Category Archives: search

Yahoo’s mindshare problem

Last weekend I attended Yahoo’s Open Hack Day in London.

It was excellent. I wasn’t hacking myself; but enjoyed the tech talks. I also had an opportunity to interview execs including co-founder David Filo, Cody Simms who does Product Management for Yahoo Open Strategy, and Sophie Major the head of the International Developer Network.

Highlights for me were Rasmus Lerdorf talking about smart PHP tricks, and a session on the amazing Yahoo Query Language which really does make the Internet look like one giant database which you can query.

I wrote up some of my interview for The Register, concluding:

Open Hack Day certainly showcased some impressive technology. The question is whether Yahoo! still has the marketing muscle to reverse its declining influence and truly to unsettle the likes of Google and Facebook and disrupt the market.

Events this week proved this exact point. During Open Hack Day there were talks on Microformats, RDFa and Yahoo Search Monkey. Search Monkey reads data on your site that includes semantic mark-up in order to present more meaningful search results.

On Tuesday Google announced Rich Snippets:

To display Rich Snippets, Google looks for markup formats (microformats and RDFa) that you can easily add to your own web pages.

So were the headlines “Google catches up with Yahoo”? Not at all; most of the world apparently thought Google had invented something new and amazing. Timothy O’Brien reported on it for O’Reilly and apparently was not aware of Yahoo’s earlier initiative. He added a postscript:

We’ve had some response about failing to mention Yahoo’s SearchMonkey which also supports RDFa and Microformats. Google is certainly not the first search engine to support RDFa and Microformats, but it certainly has the most influence on the search market. With 72% of the search market, Google has the influence to make people pay attention to RDFa and Microformats.

Correct; though I also suspect Yahoo could do a better job of marketing its technology. Talk of disrupting Google seems fanciful at this point. Having said that, Twitter is doing it just a little bit: somehow it is easier for a tiny organization with a bright idea than for a giant from the past.

In the meantime, take a look at YQL. It’s brilliant.

Bytemark failure illustrates value of Twitter

This site is hosted at Bytemark, which has a good track record for performance and service. On Sunday afternoon Bytemark and all its virtual servers became inaccessible. Seeking reassurance that this was a temporary problem and being worked on, I tried to get more information. This is a relatively small ISP and there is no 24-hr telephone support; there is an urgent email support address, but since this would be sent via Bytemark’s servers, which were down, I knew there was no point in using it.

I turned to Twitter search, where I found others tweeting about the problem, including MD Matthew Bloch:

is busy working out WTF is wrong with Bytemark’s core network, update on the forum as soon as it’s accessible again

re: Bytemark, both our Manchester core routers seem down, engineer is 20 mins away from data centre to help us with diagnosis.

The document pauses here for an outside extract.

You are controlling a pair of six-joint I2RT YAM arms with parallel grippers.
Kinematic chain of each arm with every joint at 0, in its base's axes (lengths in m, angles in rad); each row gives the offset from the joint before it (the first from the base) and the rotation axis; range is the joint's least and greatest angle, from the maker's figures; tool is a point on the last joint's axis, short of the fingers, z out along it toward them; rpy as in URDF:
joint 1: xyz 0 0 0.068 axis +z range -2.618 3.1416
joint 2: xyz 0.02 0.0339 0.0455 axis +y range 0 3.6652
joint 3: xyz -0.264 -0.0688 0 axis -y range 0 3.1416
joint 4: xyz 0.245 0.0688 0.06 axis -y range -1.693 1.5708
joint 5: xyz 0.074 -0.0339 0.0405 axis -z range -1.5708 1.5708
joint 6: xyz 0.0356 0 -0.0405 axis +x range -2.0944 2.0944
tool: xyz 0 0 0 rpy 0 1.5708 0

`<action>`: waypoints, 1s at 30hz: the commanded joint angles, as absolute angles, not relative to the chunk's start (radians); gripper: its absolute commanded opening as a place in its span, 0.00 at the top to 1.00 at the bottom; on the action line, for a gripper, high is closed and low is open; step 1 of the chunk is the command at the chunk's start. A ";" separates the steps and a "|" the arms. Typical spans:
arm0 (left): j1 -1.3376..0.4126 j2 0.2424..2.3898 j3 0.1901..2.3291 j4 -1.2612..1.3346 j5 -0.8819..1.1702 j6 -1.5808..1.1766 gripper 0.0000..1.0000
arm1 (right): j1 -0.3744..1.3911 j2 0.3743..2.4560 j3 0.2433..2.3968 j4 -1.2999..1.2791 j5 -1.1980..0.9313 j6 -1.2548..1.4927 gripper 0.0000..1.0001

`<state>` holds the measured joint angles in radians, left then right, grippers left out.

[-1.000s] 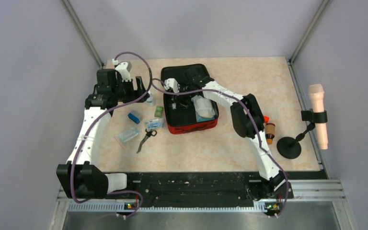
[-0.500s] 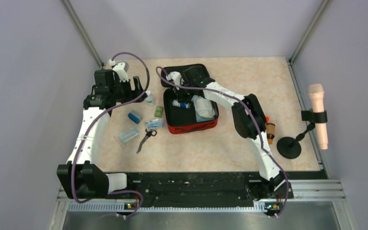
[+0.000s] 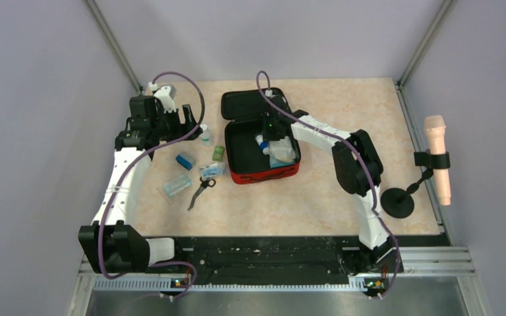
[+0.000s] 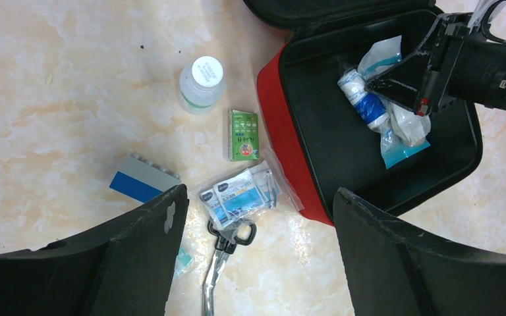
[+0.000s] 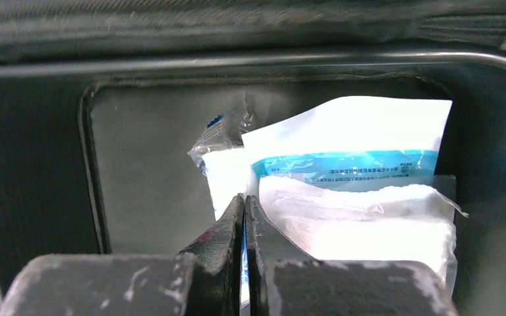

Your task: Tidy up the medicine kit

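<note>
Beige marbled worktop [image 3: 342, 105] carried the medicine kit [image 3: 263, 176] near the middle of its far edge, lid thrown back and black tray facing up. The right gripper [image 5: 244, 201] sat low inside that tray, its fingers pressed together beside a blue-labelled bandage roll [image 4: 364, 100] and 2 flat gauze packets [image 5: 356, 224]. Whether a sliver of wrapper was caught between them could not be told.

That was the first hazard. If film was pinched, lifting the arm out would probably drag the roll or a packet back over the red wall.

The left gripper [image 4: 258, 194] hovered with fingers spread wide over the loose items lying between the kit and the left edge. These were a white-capped bottle [image 4: 201, 82], a green box [image 4: 244, 135], sachets [image 4: 240, 194] and scissors [image 4: 224, 260], with the sachets overlapping the scissor handles. A descent there could well grab both things at once, or nudge the scissors away (glossy film also slips easily).
</note>
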<state>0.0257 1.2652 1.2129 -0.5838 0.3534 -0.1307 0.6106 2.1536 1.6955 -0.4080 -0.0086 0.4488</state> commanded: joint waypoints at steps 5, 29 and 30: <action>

tracking down enormous source of traffic on Bytemark network

wondering why the network is back up – still poring over switch configurations but things looking a little more useful.

and so on, with the directors demonstrating a degree of personal involvement that larger ISPs rarely display. The outage is still annoying of course; but knowing that it is being worked on with urgency along with a bit of information about the nature of the issue makes a huge difference.

When you need to search for the latest information, Twitter works well because it is rigorously sorted by time and date, which Google never is.

Technorati Tags: ,,

Experts Exchange: a great way to make money on the Web

For Experts Exchange that is, not for you. Experts Exchange is a question and answer site which most people who use Google have come across, because it often features high in the rankings when you search for troubleshooting information about some strange Windows error or the like. This can be frustrating, because the solutions are behind a paywall. The paywall is partial, since sometimes if you scroll down … and down … and down, you find the solution at the bottom of the page, after a ton of useless category listings. However, this isn’t always the case; either some solutions are protected, or the site detects frequent visits and turns off the solutions after a while. I think it is the latter. This can be frustrating, since there is good information in many of the solutions. You also have to pay if you want to ask questions beyond a very limited allowance each month.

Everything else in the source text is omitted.